Przybyła na miejsce załoga Straży Pożarnej pomogła kierującej polonezem uwolnić się z pojazdu. 57-latka z obrażeniami ciała została przewieziona do szpitala.
Kilkanaście minut później w pobliżu wypadku doszło jeszcze do dwóch kolizji. Widząc na drodze służby wykonujące czynności, kierujący pojazdem marki Kia mieszkaniec gminy Szczebrzeszyn rozpoczął manewr hamowania, a jadący za nim obywatel Ukrainy, kierujący pojazdem ciężarowym marki DAF chcąc uniknąć zderzenia z pojazdem Kia, zjechał do przydrożnego rowu. Na szczęście kierowcom tych dwóch pojazdów nic się nie stało.
Bezpośrednio po tej kolizji doszło jeszcze do jednego zdarzenia drogowego. Z wstępnych ustaleń policjantów wynika, że jadąca za ciężarówką kierująca pojazdem marki Opel, mieszkanka gminy Konopnica, najechała na stojący już wtedy pojazd marki Kia. Podróżująca oplem z dwójką dzieci została przewieziona do szpitala. Po wykonanych badaniach okazało się, że w wyniku zdarzenia nie doznali obrażeń.

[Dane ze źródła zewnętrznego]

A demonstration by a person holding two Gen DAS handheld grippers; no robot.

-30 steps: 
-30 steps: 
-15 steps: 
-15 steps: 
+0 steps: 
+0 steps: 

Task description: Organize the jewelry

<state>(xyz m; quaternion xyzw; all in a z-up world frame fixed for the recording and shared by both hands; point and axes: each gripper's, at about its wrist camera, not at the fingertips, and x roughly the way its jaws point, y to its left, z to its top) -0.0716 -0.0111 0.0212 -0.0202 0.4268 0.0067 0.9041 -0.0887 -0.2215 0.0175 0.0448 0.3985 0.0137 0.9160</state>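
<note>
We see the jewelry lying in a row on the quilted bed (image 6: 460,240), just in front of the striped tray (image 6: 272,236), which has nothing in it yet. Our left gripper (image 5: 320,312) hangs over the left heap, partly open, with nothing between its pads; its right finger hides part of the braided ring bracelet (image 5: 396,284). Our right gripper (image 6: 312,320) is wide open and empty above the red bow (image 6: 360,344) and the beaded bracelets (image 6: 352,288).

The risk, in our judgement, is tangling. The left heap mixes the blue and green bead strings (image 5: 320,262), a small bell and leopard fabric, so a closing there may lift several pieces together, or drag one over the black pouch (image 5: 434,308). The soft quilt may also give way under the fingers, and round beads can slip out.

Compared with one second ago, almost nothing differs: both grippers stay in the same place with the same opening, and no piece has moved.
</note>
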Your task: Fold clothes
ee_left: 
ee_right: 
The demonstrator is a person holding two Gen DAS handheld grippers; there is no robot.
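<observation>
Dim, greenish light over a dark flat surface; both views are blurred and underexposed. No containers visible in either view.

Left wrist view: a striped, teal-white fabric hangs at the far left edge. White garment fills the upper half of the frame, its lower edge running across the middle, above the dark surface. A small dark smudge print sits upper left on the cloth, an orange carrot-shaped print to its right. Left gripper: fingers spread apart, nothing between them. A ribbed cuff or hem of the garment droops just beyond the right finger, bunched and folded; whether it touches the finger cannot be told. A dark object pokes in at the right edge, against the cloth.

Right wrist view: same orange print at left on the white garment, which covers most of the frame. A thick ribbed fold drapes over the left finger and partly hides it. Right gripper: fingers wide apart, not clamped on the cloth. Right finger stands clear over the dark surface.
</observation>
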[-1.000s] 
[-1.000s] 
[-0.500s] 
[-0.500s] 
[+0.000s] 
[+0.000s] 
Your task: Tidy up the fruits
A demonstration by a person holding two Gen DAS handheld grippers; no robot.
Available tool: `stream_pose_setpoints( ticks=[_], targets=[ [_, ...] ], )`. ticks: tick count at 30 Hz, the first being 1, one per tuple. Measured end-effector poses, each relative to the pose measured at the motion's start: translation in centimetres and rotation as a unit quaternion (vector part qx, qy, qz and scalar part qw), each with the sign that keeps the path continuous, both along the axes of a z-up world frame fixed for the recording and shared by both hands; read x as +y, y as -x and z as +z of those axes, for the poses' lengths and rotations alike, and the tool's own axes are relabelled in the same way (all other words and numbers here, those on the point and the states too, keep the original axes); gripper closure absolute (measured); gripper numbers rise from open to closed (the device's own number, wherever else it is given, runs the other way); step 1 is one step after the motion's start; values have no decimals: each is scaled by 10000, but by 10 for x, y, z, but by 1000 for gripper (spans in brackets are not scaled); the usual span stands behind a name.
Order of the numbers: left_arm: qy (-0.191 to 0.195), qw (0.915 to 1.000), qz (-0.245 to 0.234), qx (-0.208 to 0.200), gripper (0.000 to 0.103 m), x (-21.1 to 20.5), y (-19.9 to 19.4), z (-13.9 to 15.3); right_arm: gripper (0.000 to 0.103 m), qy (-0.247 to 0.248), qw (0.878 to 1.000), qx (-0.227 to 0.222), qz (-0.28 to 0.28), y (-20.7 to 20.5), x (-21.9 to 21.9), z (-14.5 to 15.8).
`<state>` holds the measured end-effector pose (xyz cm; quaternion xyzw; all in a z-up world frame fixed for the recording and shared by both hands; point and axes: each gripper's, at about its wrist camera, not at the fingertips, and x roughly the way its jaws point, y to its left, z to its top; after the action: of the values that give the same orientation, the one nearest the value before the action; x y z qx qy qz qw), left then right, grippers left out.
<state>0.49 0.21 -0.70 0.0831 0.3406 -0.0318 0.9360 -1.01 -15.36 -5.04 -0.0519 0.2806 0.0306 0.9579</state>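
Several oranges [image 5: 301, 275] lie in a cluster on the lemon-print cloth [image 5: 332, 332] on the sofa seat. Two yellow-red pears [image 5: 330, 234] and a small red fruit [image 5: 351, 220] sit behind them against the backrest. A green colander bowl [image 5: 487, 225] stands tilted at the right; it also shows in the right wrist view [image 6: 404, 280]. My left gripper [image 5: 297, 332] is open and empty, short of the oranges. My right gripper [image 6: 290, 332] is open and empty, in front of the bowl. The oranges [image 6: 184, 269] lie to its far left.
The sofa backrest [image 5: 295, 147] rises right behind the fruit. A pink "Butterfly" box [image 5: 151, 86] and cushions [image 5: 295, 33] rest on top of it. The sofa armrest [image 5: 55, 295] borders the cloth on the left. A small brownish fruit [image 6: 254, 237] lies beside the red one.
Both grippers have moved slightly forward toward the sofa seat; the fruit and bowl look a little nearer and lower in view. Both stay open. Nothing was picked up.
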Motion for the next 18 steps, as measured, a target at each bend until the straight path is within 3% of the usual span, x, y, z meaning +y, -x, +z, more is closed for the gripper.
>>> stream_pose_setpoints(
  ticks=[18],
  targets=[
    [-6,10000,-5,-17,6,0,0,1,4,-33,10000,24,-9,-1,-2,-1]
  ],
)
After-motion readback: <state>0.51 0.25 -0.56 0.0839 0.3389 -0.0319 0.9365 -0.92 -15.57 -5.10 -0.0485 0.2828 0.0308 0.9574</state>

Policjanci zbadali trzeźwość wszystkich kierujących biorących udział w tych zdarzeniach. Wszyscy byli trzeźwi. W chwili zdrzenia nawierzchnia drogi była oblodzona.
W czasie gdy na miejscu zdarzeń drogowych pracowali strażacy i policjanci, droga była zablokowana. Mundurowi zorganizowali objazdy. Po wykonaniu niezbędnych czynności ruch na drodze krajowej nr 17 w Sitańcu został przywrócony i odbywał się bez utrudnień.